_WORK INSTRUCTION_
Repeat every line that appears below, with nothing altered.

Segment Start: SOURCE MATERIAL

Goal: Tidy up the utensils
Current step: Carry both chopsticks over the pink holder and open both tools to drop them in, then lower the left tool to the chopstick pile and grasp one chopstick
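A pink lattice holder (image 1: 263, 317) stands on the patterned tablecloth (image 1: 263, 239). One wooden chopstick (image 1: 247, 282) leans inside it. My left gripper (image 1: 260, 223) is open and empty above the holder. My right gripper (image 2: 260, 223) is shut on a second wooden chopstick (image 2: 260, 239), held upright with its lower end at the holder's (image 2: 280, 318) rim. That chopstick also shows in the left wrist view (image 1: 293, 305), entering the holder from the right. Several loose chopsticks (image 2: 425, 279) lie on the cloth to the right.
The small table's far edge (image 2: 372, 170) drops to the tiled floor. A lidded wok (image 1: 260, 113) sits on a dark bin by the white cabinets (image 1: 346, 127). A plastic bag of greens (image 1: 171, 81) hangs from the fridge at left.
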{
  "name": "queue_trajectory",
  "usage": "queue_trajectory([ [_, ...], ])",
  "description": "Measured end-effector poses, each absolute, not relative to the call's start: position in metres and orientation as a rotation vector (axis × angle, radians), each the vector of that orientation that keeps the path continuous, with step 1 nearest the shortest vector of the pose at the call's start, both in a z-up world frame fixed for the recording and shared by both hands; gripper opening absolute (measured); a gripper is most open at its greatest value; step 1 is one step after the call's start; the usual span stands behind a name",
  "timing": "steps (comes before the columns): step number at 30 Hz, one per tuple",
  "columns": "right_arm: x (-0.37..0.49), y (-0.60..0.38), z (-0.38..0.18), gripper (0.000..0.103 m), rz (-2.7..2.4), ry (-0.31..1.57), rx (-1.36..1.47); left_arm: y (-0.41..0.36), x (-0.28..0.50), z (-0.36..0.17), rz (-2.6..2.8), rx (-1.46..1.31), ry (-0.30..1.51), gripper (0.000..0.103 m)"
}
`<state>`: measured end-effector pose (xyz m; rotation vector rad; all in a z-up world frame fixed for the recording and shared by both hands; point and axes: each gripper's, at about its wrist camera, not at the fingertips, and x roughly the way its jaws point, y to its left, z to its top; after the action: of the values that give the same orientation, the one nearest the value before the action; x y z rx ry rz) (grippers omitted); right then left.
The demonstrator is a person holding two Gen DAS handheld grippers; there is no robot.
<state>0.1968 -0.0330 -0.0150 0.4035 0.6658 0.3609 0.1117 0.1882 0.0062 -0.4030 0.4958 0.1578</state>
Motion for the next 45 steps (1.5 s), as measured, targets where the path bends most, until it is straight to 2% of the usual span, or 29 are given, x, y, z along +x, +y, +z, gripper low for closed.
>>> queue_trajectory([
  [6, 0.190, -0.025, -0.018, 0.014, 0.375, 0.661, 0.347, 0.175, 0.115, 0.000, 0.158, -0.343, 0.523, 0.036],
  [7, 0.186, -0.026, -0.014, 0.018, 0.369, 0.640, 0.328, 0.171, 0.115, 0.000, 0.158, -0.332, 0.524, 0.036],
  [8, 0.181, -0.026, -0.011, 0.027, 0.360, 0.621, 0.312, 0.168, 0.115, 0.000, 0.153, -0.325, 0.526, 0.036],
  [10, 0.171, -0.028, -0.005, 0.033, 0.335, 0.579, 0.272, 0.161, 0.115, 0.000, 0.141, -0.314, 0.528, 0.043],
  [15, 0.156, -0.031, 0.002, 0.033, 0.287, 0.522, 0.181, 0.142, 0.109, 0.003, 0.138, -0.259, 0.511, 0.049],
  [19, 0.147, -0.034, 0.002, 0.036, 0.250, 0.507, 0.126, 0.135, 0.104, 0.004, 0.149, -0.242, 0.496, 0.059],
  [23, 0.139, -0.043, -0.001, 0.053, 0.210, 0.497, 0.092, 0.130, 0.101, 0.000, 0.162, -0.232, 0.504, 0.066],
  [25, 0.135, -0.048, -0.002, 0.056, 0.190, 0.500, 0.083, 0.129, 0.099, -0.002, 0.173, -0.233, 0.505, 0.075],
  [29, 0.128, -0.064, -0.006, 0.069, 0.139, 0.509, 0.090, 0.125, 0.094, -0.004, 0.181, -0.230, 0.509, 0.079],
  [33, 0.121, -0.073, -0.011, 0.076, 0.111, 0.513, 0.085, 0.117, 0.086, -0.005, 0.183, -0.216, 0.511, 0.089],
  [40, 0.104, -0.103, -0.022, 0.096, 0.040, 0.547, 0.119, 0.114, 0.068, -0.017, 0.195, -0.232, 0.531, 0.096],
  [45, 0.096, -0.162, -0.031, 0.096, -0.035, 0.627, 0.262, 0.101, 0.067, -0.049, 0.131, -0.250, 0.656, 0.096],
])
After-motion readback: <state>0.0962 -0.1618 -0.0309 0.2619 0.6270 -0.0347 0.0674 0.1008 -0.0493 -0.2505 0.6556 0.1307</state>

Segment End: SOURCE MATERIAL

_TASK RESPONSE_
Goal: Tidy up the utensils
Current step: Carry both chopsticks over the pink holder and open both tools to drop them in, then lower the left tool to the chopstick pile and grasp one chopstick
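A pink lattice holder (image 1: 263, 317) stands on the patterned tablecloth (image 1: 263, 239). One wooden chopstick (image 1: 247, 282) leans inside it. My left gripper (image 1: 260, 223) is open and empty above the holder. My right gripper (image 2: 260, 223) is shut on a second wooden chopstick (image 2: 260, 239), held upright with its lower end at the holder's (image 2: 280, 318) rim. That chopstick also shows in the left wrist view (image 1: 293, 305), entering the holder from the right. Several loose chopsticks (image 2: 425, 279) lie on the cloth to the right.
The small table's far edge (image 2: 372, 170) drops to the tiled floor. A lidded wok (image 1: 260, 113) sits on a dark bin by the white cabinets (image 1: 346, 127). A plastic bag of greens (image 1: 171, 81) hangs from the fridge at left.
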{
  "name": "queue_trajectory",
  "usage": "queue_trajectory([ [_, ...], ])",
  "description": "Measured end-effector poses, each absolute, not relative to the call's start: position in metres and orientation as a rotation vector (axis × angle, radians), each the vector of that orientation that keeps the path continuous, with step 1 nearest the shortest vector of the pose at the call's start, both in a z-up world frame fixed for the recording and shared by both hands; gripper opening absolute (measured); a gripper is most open at its greatest value; step 1 is one step after the call's start; the usual span stands behind a name",
  "timing": "steps (comes before the columns): step number at 30 Hz, one per tuple",
  "columns": "right_arm: x (-0.37..0.49), y (-0.60..0.38), z (-0.38..0.18), gripper (0.000..0.103 m), rz (-2.7..2.4), ry (-0.31..1.57), rx (-1.36..1.47); left_arm: y (-0.41..0.36), x (-0.28..0.50), z (-0.36..0.17), rz (-2.6..2.8), rx (-1.46..1.31), ry (-0.30..1.51), gripper (0.000..0.103 m)"
}
`<state>`: measured end-effector pose (xyz m; rotation vector rad; all in a z-up world frame fixed for the recording and shared by both hands; point and axes: each gripper's, at about its wrist camera, not at the fingertips, and x roughly the way its jaws point, y to its left, z to its top; after the action: of the values that give the same orientation, the one nearest the value before the action; x y z rx ry rz) (grippers omitted); right then left.
The demonstrator is a person holding two Gen DAS handheld grippers; there is no robot.
<state>0.1968 -0.0330 -0.0150 0.4035 0.6658 0.3609 0.1117 0.1882 0.0062 -0.4030 0.4958 0.1578</state>
Motion for the next 45 steps (1.5 s), as measured, targets where the path bends most, until it is straight to 2% of the usual span, or 29 are given, x, y, z along +x, +y, +z, gripper low for closed.
>>> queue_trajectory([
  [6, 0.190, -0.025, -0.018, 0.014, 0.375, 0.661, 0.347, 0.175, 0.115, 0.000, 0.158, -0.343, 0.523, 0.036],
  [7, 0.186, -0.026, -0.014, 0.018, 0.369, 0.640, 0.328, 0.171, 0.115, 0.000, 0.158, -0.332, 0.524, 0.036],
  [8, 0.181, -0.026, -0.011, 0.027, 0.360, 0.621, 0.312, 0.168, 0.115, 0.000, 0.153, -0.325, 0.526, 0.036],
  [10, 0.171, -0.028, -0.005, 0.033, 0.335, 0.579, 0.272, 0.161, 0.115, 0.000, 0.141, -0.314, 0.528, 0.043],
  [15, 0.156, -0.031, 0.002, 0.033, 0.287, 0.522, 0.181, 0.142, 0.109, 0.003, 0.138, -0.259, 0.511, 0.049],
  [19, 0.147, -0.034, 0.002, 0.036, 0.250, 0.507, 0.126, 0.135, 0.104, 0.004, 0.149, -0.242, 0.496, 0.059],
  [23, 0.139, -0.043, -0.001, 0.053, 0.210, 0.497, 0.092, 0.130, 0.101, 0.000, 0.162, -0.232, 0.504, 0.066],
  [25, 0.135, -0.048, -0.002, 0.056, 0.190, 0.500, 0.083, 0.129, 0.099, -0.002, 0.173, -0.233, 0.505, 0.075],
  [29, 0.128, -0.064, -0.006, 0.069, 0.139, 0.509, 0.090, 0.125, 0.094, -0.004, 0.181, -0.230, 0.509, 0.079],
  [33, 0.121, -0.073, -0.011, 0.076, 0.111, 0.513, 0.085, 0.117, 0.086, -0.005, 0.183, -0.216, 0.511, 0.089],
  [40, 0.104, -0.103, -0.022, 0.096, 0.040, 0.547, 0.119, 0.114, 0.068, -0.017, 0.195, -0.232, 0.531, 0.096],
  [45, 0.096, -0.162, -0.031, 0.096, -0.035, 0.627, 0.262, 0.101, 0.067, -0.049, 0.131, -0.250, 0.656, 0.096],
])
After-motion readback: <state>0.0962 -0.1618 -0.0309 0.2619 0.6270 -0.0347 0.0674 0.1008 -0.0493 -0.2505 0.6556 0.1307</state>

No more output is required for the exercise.